Wilkinson Rule No Longer Applicable
In an en banc decision, the Appeals Board has overturned “the Wilkinson Doctrine” and has ruled that “…all potential causes of disability – whether from a current industrial injury, a prior or subsequent industrial injury, or a prior or subsequent non-industrial injury or condition – must be taken into consideration.” An injured worker will no longer be entitled to a combined award of permanent disability when two separate injuries to the same body part become permanent and stationary at the same time. Diane Benson v. Permanente Medical Group, OAK 0297895, OAK 0326228, 12/13/07. The Decision will result in some lower awards for injured workers and is therefore likely to be appealed.

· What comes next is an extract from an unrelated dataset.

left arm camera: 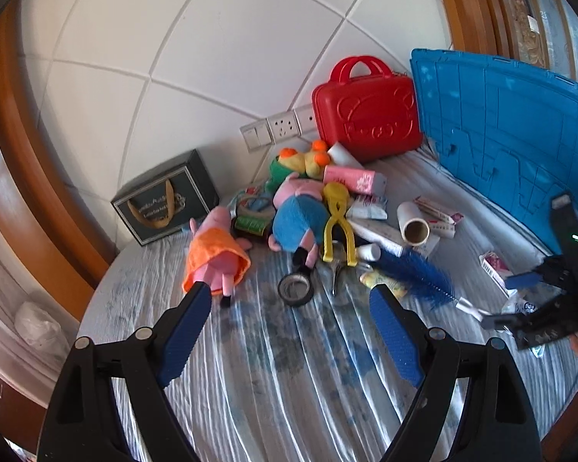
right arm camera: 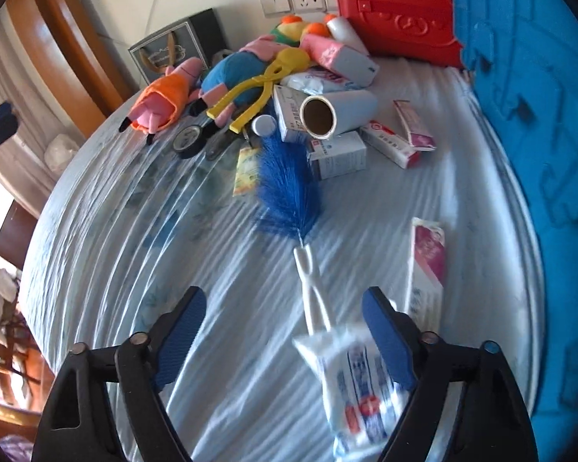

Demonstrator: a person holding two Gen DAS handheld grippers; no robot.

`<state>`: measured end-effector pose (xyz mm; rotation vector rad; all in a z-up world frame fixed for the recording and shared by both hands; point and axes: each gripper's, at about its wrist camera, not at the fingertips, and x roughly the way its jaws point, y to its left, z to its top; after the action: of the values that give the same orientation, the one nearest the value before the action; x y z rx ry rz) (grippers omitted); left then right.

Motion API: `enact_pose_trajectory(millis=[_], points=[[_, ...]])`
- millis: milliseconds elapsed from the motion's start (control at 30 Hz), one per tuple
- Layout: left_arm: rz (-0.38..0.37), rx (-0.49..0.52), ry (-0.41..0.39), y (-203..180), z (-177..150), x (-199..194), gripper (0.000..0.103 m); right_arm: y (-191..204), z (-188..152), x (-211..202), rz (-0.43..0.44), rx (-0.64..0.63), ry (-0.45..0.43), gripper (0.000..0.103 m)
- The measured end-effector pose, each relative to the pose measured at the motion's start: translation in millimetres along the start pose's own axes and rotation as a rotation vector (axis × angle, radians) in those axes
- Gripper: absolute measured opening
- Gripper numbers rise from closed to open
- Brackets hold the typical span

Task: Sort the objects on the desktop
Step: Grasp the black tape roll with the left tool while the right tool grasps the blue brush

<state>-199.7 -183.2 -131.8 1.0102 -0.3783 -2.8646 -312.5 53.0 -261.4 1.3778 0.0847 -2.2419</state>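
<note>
Through the left wrist camera I see my left hand-held gripper [left arm camera: 291, 300] with its jaws spread wide and nothing between them, poised over the wrinkled pale sheet on the table [left arm camera: 250, 365]. The whole lower half of this view, from eight to five o'clock, is bare sheet and gives me open room. At twelve o'clock lies the pile: a black tape roll [left arm camera: 294, 288] just beyond the fingertips, a pig plush in an orange dress [left arm camera: 215, 256] at eleven, a blue-bodied pig plush [left arm camera: 294, 223] and yellow tongs [left arm camera: 337, 223] behind it. A red case [left arm camera: 366, 111] stands against the wall at one o'clock, and a blue crate [left arm camera: 501, 134] walls off the table's edge at two. At three o'clock my right hand-held gripper [left arm camera: 520, 300] hangs over the white handle of a blue bristle brush [left arm camera: 416, 273].

Through the right wrist camera that gripper's [right arm camera: 285, 308] jaws stand apart. A white and blue packet [right arm camera: 362, 381] lies by the inner face of the right finger; whether they touch I cannot tell. The brush [right arm camera: 289, 177] points away toward twelve o'clock, its handle running back between the fingers. A pink and white box [right arm camera: 427, 265] lies at three o'clock, near the crate [right arm camera: 520, 115]. A paper roll [right arm camera: 339, 113] and small cartons crowd one o'clock. From seven to ten o'clock the sheet is free out to the table's rounded edge.
</note>
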Motion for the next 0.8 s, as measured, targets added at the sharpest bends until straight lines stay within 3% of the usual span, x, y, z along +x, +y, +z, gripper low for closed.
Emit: enact_pose_trajectory(millis=[67, 167, 333, 533, 667, 800], points=[[0.012, -0.022, 0.028, 4, -3, 7, 0.084, 0, 9, 24, -0.028, -0.039, 0.055, 0.066], [0.029, -0.028, 0.046, 9, -9, 12, 0.084, -1, 10, 56, -0.060, -0.087, 0.136, 0.046], [0.048, -0.014, 0.050, 18, -18, 19, 0.084, 13, 9, 58, -0.126, -0.180, 0.131, 0.027], [-0.034, 0.011, 0.052, 15, -24, 67, 0.084, 14, 4, 55, -0.126, -0.192, 0.126, 0.023], [-0.110, 0.088, 0.122, 7, -22, 134, 0.084, 14, 8, 57, -0.129, -0.192, 0.157, 0.023], [-0.158, 0.055, 0.173, 11, -20, 195, 0.083, 13, 7, 56, -0.130, -0.186, 0.160, 0.023]])
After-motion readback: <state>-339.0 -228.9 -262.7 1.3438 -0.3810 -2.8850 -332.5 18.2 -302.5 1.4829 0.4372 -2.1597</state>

Apportionment Ruling in Anti-Discrimination Case [non-published]
The 3rd District Court of Appeal ruled that “any apportionment to age, per se, runs afoul of state anti-discriminatory law.” The court found that the Agreed Medical Evaluator’s findings regarding apportionment for osteoporosis due to the applicant’s age needed further development to make sure that there was no age discrimination. Osteoporosis, however, could still be a basis for apportionment under the right conditions. Viara v. WCAB, C054948, 12/3/07.
Monday, November 26, 2007
Topics
TD Rates as of January 1, 2008
Medical Treatment Visits
Bills Extending TD and 24-visit cap
Rebutting Permanent Disability Rating Schedule
Increase in TD Rates Effective January 1, 2008
Effective January 1, 2008, the TD rate will be increased by 3.9% to $916.33 per week. The corresponding average weekly wages will be $1,374.50. The minimum TD rate will be increased to $137.45 per week, with a corresponding minimum average weekly wages of $206.18.
The DWC is further working on a proposal to increase the PD Rating Schedule by February 1, 2008. The changes would be to the multiplier for the Future Earnings Capacity (FEC), as well as a change to the age modifier.
Interpreting Services During Medical Treatment Visits.
The WCAB upheld a lien filed for interpreting services provided during follow-up treatment visits. The ruling, however, was not en banc, and will therefore not be a binding precedent for all board panels and workers’ comp judges. The lien claimant, however, is currently pursuing the Board to label the ruling as a “significant panel decision.” Gerardo Perez v. A’s Match Dyeing, (10/16/07) LBO 0357008. The decision was in line with Garcia v. SCIF (2001) 29CWCR 310.
Bills Approved to Extend TD and 24-visit cap.
AB 338 was approved by Governor Schwarzenegger which would continue to limit TD benefits to 104 weeks in total, but the benefits could be used in broken periods within 5 years of the date of injury.
AB 1073 was also approved and would lift the 24-visit cap for post-surgical patients. The DWC would still have the authority to impose limits through the medical treatment guidelines. The DWC, in the meantime, has been working on the new guidelines. The proposed post-surgical treatment guidelines would also address the presumption of correctness.
Vocational Experts Can Rebut Permanent Disability Rating Schedule.
In an en banc decision, the WCAB ruled that Vocational Experts can present non-medical evidence in an attempt to rebut permanent disability ratings and the insurance carriers can be required to pay for the services. The WCAB set standards for allowing the costs - similar to medical-legal costs - including whether the costs were reasonable and necessary. The determination would be on a case-by-case basis. The case was remanded back to the trial judge to determine whether the standards had been met. Joey Costa v. Hardy Diagnostic / SCIF, GRO 00318810.